Paul knew that he was only of average ability – he worked hard for his B-grades – but at Grays Reach he was considered the class intellectual. Despite this handicap, he was assimilated into a loose posse of boys in his form. None of them shared his passion for reading fantasy novels, but you couldn’t have everything. He had people to walk home with and people to eat lunch with and until he found a kindred spirit (in books, you always found your kindred spirit eventually, after a long and arduous journey), they would do. He’d once gone to a lunchtime chess club meeting hoping to find some like-minded people – he couldn’t play, but he liked the idea of the game with its antiquity and mystery – but it had been just him and Mr Bradley, his history teacher, who didn’t bother to hide his disappointment when nobody else turned up but had taught Paul the basic moves nevertheless. After three weeks Mr Bradley’s dejection was more than he could bear, and although he was getting into the game, he felt that it would be kinder to release the teacher from his commitment.

He survived most of his first year intact and then, at the beginning of the summer term, they studied genetics in biology.
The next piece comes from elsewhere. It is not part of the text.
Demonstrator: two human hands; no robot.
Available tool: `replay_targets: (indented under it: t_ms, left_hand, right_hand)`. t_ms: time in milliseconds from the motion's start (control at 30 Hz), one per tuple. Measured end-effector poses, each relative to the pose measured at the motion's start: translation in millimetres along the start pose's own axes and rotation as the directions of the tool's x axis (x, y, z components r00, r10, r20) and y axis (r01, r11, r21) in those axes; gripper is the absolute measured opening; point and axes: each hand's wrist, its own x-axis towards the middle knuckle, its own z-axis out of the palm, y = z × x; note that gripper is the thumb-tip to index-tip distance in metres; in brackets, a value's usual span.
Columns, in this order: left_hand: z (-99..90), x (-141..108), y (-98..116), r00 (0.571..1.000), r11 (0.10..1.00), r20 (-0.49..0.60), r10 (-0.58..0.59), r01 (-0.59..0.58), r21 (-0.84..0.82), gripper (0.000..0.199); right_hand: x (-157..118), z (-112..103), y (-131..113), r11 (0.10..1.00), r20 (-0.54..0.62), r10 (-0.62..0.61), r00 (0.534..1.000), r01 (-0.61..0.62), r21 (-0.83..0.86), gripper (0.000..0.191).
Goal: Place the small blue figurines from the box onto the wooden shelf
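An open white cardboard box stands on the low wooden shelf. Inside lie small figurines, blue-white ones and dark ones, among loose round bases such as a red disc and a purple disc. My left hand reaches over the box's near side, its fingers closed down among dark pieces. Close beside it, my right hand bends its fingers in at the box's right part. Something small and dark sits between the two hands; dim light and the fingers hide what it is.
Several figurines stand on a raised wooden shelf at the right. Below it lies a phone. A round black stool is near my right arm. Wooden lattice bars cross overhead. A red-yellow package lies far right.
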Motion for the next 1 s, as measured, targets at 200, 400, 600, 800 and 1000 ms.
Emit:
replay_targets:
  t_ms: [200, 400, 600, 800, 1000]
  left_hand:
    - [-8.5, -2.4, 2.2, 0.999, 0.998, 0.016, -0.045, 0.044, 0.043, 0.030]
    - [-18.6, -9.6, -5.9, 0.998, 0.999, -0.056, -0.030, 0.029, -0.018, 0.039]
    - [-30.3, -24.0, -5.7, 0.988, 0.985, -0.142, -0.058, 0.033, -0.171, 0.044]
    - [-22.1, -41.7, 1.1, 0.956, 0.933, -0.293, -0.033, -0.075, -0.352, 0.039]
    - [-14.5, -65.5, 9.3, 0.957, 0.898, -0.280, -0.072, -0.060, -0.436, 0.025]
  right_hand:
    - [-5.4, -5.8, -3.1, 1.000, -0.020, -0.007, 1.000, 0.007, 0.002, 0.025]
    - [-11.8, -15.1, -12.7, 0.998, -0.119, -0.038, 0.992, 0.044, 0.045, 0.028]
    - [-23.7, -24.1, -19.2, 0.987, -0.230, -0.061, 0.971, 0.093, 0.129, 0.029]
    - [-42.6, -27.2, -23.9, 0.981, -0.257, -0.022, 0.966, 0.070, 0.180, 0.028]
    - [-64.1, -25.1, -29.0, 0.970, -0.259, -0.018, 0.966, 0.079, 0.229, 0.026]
All of them were sticking out their tongues, trying to see if they could roll them into a pipe or not. Miss Grewal, who always wore a white coat like a doctor, couldn’t roll her tongue. Paul could do it: the boy next to him was a double roller, making a sort of wavy pattern like the letter W that no one else on their table could do. Miss Grewal had explained that tongue rollers inherited this ability from their parents: if neither of your parents could do it, you would never be able to, no matter how hard you tried, and if they both could, it would come easily to you. If one parent was a tongue roller and the other one wasn’t, you had a fifty-fifty chance of inheriting it. Their homework was to find out how many people in their families could roll their tongues and plot it on a family tree diagram and see if there was a pattern.